Taubman's reservations meant nothing to Tom O'Horgan, the groundbreaking director who revamped the musical for Broadway. Blithely ignoring the reviewer's critique, O'Horgan proceeded to significantly ramp up the vulgarity and the sex, and in a controversial new twist to Act I, introduced a mass display of bare breasts alongside an assortment of other appendages otherwise safely packed away.


The fuss surrounding the nudity on stage was considerable. The Times reported that Belgian actress and sex symbol Monique Van Vooren had announced her bold intention to attend opening night in a completely transparent chiffon blouse.-


How disappointed she must have been when Vogue magazine rendered her appearance anticlimactic by "endors(ing) the nipple as a high fashion accessory".

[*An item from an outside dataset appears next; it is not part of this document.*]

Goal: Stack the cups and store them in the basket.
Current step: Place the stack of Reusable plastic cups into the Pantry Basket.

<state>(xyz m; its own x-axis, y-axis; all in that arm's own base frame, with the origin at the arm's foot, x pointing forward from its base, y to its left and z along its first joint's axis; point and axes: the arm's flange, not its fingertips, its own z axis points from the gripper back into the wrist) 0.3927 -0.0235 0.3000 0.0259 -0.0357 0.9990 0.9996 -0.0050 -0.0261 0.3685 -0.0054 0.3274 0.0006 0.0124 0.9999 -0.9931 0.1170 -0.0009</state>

Sitting beside some eleven year old who had no business being there, and with Berger's assault dissolving into the atonal intro to 'Aquarius', I was oddly overcome by a tangential squall of images from my own experience of the hippie era: a frayed silhouette of my grandmother reading the Yiddish newspaper at our kitchen table on Manhattan's West End Avenue; the pleasant aroma wafting from my dad's pipe in his law office on Columbus Circle.


Random childhood impressions followed, of a Manhattan far grittier and more threatening, yet refreshingly free of blackberries and laptops, internets and MP3 players.


During intermission, we encountered Frank Lautenberg, the eminent US Senator from across the Hudson. "Isn't this a lot of fun?" enthused the octogenarian legislator.


With my left hand resting a wee too-familiarly on his shoulder and a hi-ball gripped in my right, I nodded exultantly. And then, amid the grins, drinks and chitchat, my eyes fixed on the senator's very impressive silvery pompadour -- at a venue, I remembered, dedicated wholly to the celebration of the human mane in all its forms.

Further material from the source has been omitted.